*Your task*:
A faithful copy of the data below is required, leaving out every picture.
======
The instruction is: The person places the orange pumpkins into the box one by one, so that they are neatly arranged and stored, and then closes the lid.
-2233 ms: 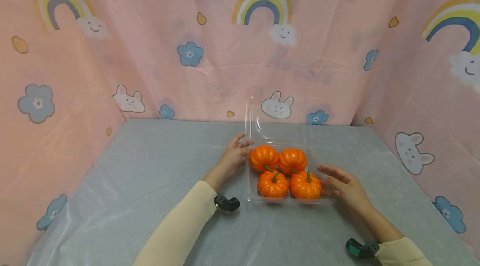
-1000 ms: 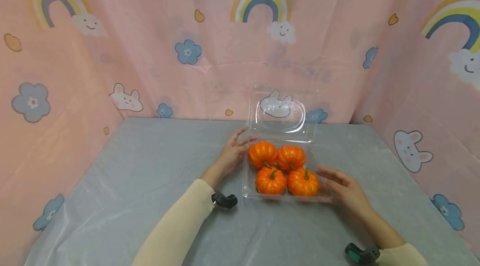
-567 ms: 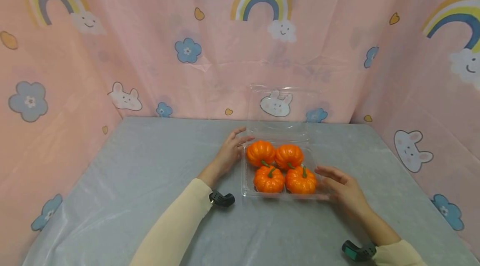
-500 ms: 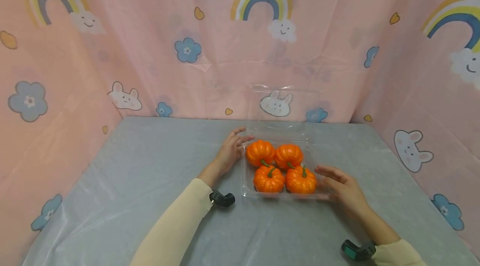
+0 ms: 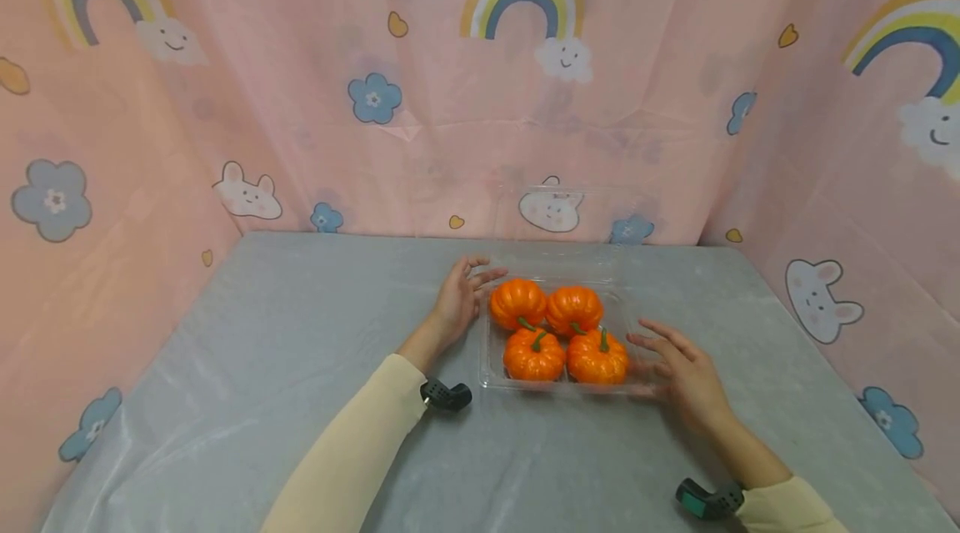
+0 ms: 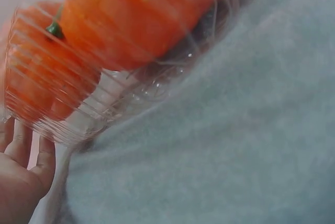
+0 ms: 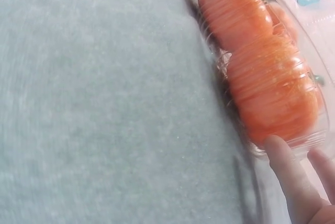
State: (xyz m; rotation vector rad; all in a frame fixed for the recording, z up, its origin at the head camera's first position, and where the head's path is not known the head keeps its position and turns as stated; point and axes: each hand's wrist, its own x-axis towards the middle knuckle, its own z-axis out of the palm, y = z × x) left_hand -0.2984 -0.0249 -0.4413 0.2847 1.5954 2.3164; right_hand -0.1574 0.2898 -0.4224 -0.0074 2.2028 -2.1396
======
*Your solution*:
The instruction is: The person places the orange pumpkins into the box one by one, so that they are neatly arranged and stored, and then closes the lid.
-2233 ms: 
-1000 ms: 
-567 ms: 
-500 ms: 
+0 ms: 
+0 ms: 
+0 ms: 
State: (xyz m; rotation vector rad; all in a frame fixed for the recording, z up, its origin at the head camera's first position, and where the head's path is not known the head keeps its position and turns as stated; point and axes: each hand's wrist, its own x-axis towards the middle knuckle, its own z-axis out of the palm, y = z × x) left_hand -0.2984 -0.0249 -0.4413 0.2847 1.5954 2.3164; right_hand -0.1574 0.2898 -0.4224 -0.0074 2.2028 -2.1396

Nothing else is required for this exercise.